Plant crops with a fast turnaround time to savor your harvests just weeks after sowing.


Are you eager to leap into spring with early harvests of home-grown vegetables? You’re in luck! Lots of quick-growing crops will deliver prompt harvests if you know which varieties to plant and when to plant them. Read on to find a list of crops to try, as well as information on starting early, getting plants to grow faster, and cultivating more crops in small spaces.

early-jersey-cabbages
Small ‘Early Jersey Wakefield’ cabbages can be ready to eat in 50 to 60 days. Photo by Pam Dawling

Vegetable Crops for Fast Returns

Ready in 30 to 35 days are baby kale, baby mustard greens, radishes, spinach, chard, salad greens (lettuce, chicory), arugula, and winter purslane. Beet greens from thinnings can be cooked and eaten like spinach. Spinach itself is good for salads or cooking. (But be aware that the fastest-growing, biggest spinach may not last long once the weather warms up!) I’ve found that ‘Acadia’ and ‘Reflect’ spinaches have good bolt-resistance from outdoor spring sowings.

lettuce-and-radishes
A bed of early lettuce growing in late March, alongside a row of radishes. Photo by Pam Dawling



Many Asian greens are ready in 40 days or less: bok choy, tatsoi, komatsuna, mizuna, ‘Maruba Santoh,’ ‘Senposai,’ ‘Tokyo Bekana,’ and ‘Yukina Savoy.’ Most reach baby salad size in 21 days, and full size in 40 days. Transplant 4 to 5 weeks after spring sowing, or direct-sow. Asian greens are faster-growing than lettuce, and come in a huge range of attractive varieties. They’re nutritious as well as tasty — their flavors vary from mild to peppery. Grow these greens whenever you would normally grow kale. But be aware that Asian greens sown in spring will bolt as soon as the weather heats up, so be ready to harvest a lot at once — if you planted a lot, that is! You can make kimchi with the bounty. Mizuna and other frilly mustards are particularly easy to grow, and they tolerate cold, wet soil as low as 25 degrees Fahrenheit. In addition, they’re fairly heat-tolerant (well, warm-tolerant).

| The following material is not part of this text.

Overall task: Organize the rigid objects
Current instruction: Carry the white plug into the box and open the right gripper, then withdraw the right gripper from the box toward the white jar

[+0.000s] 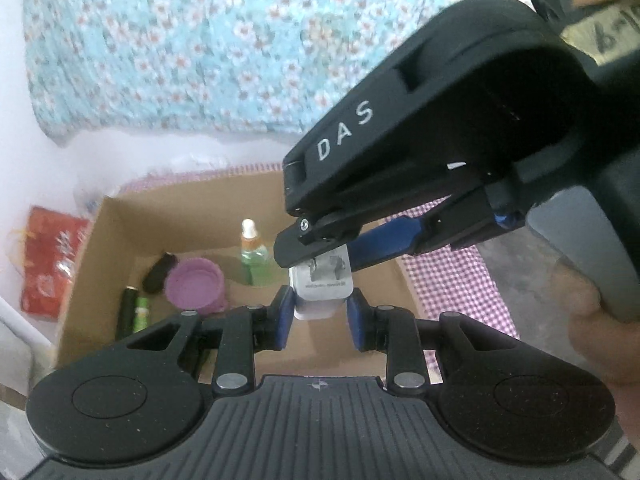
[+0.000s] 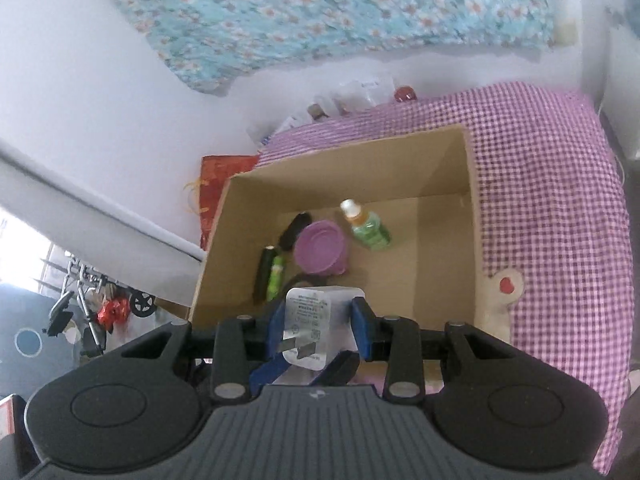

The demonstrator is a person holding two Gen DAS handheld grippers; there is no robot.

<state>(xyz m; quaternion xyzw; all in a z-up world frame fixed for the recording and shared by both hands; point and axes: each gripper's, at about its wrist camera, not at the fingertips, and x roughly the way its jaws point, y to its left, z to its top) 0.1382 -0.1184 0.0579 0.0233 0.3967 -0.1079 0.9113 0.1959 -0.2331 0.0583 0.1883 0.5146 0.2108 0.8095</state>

After 21 days, use them in baby salads, or thin them to 8 to 12 inches apart. Their mild-flavored, ferny leaves add loft in salad mixes and regrow vigorously after cutting.

Ready in 35 to 45 days are baby carrots (thinnings, or the whole row), turnip greens (more thinnings), endive, mâche, land cress, sorrel, parsley, and chervil. Some of the smaller turnip roots can also be ready in 45 days or less.